Clinical Trial Details
— Status: Active, not recruiting
Administrative data
| NCT number |
NCT05274373 |
| Other study ID # |
Covisera |
| Secondary ID |
|
| Status |
Active, not recruiting |
| Phase |
|
| First received |
|
| Last updated |
|
| Start date |
May 24, 2020 |
| Est. completion date |
October 1, 2023 |
Study information
| Verified date |
March 2022 |
| Source |
Nordsjaellands Hospital |
| Contact |
n/a |
| Is FDA regulated |
No |
| Health authority |
|
| Study type |
Observational [Patient Registry]
|
Clinical Trial Summary
Assessment of the association between the severity of COVID-19 and SARS-CoV-2 NAb titers
levels for up to six months following primary infection using a live virus NAb assay.
Description of SARS-CoV-2 viral shedding and infectiousness during the first 30 days after
infection in a group of unvaccinated hospitalized patients.
Description:
The studys primary aim is to assess clinical factors, such as disease severity, associated
with neutralizing antibody (NAb) production. Furthermore, the study aims to assess the length
of SARS-CoV-2 infectiousness and clinical factors associated with viral load.

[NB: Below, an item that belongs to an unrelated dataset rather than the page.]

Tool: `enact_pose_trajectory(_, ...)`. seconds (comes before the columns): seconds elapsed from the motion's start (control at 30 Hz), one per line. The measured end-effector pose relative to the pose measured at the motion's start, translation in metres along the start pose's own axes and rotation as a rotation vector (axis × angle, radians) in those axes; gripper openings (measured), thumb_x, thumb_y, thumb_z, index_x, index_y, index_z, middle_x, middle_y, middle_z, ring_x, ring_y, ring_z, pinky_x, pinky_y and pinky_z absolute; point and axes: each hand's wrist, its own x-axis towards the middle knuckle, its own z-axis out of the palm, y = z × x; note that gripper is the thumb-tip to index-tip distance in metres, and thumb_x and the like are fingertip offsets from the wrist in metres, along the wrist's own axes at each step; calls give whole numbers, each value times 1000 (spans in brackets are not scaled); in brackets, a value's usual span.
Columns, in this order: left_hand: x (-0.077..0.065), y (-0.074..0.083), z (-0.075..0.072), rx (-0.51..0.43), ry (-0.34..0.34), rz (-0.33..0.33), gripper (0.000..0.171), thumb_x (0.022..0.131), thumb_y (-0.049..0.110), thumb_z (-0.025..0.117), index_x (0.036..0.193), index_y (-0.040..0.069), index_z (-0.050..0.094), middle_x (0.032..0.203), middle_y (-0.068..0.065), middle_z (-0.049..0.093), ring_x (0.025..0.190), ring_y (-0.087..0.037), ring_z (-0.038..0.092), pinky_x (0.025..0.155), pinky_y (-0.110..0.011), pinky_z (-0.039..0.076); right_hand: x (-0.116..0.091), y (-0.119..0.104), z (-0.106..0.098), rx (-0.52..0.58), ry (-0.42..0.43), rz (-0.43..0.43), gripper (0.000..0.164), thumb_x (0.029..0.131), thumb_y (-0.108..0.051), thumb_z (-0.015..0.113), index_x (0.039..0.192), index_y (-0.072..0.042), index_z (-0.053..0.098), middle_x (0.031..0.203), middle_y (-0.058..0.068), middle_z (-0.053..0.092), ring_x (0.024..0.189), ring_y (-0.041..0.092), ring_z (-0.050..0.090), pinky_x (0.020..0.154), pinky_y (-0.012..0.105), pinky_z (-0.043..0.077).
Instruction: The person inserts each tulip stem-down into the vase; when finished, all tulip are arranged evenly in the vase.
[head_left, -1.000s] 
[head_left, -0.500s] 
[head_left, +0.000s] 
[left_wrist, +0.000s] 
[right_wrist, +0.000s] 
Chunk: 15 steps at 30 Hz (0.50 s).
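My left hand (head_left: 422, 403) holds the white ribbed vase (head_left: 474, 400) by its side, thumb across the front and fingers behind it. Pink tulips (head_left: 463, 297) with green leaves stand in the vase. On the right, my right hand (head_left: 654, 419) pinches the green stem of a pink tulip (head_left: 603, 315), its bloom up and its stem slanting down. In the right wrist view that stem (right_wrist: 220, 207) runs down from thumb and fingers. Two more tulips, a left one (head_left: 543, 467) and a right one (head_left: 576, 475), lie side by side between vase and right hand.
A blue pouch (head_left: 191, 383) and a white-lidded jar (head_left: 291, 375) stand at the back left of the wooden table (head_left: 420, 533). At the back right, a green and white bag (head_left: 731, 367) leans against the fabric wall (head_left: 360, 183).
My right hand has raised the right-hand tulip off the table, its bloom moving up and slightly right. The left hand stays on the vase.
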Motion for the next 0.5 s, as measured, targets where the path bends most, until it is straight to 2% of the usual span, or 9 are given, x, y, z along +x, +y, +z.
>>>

Patients 18 years or older hospitalized at Copenhagen University Hospital at North Zealand,
Copenhagen, Denmark, May 24th,2020 - May 5th, 2021, were routinely screened for COVID-19 by
diagnostic oropharyngeal or tracheal RT-PCR samples taken during admission. Patients with a
positive SARS-CoV-2 PCR within 48 hours from hospital admission were offered inclusion, if
COVID-19 pneumonia was confirmed.
The following were retrieved from patients' electronic records: comorbidities (Charlson
Comorbidity Index),vital signs (Early Warning Score), immunocompromised status, time from
symptom onset to admission, oxygen treatment, pharmacological treatment, admission length,
death and bacterial co-infection.
Paired oropharyngeal swabs and serum samples were collected at inclusion (day 0), days 3, 7,
10, 14, 17, 24, and 30. Serum samples were, if possible, also collected after three and six
months. Follow-up time was six months.
RT-qPCR analysis targeted the SARS-CoV-2 RNA-dependent-RNA-polymerase (RdRp)-helicase gene
region and two samples with known viral load were included in each PCR-run for quantification
of patient samples. Virus was cultured in African green monkey cells (VERO-E6) with
incubation for 3 - 4 days and daily microscopic inspection for cytopathogenic effect (CPE). A
total of three passages were made before the the virus was interpreted as non-replicant.
Cells with CPE were confirmed by RT-qPCR.
The presence of specific antibodies (Ab) against SARS-CoV-2 in serum was assessed using
Wantai total-Ab ELISA according to the manufacturer's instructions (Wantai, Beijing, China).
For the in-house live virus NAb analysis, a 50% cut-off value was calculated from
quadruplicate virus and cell control wells included on each plate using the following
equation: (average optical density (OD) of virus control wells + average OD of cell control
wells)/2. The 50% neutralization titer was calculated as the interpolation of the cutoff
value with a four-parameter logistic regression curve fitted for each serum serial dilution.
To minimize inter-assay variation, the titers were normalized according to a positive control
included on each assay plate.
A linear mxied-effects model was used to assess the association between repeated NAb
measurements and clinical variables such as age, gender and disease severity. A linear
mixed-effects model was also used to assess the association between repeated viral load
measurements and clinical variables.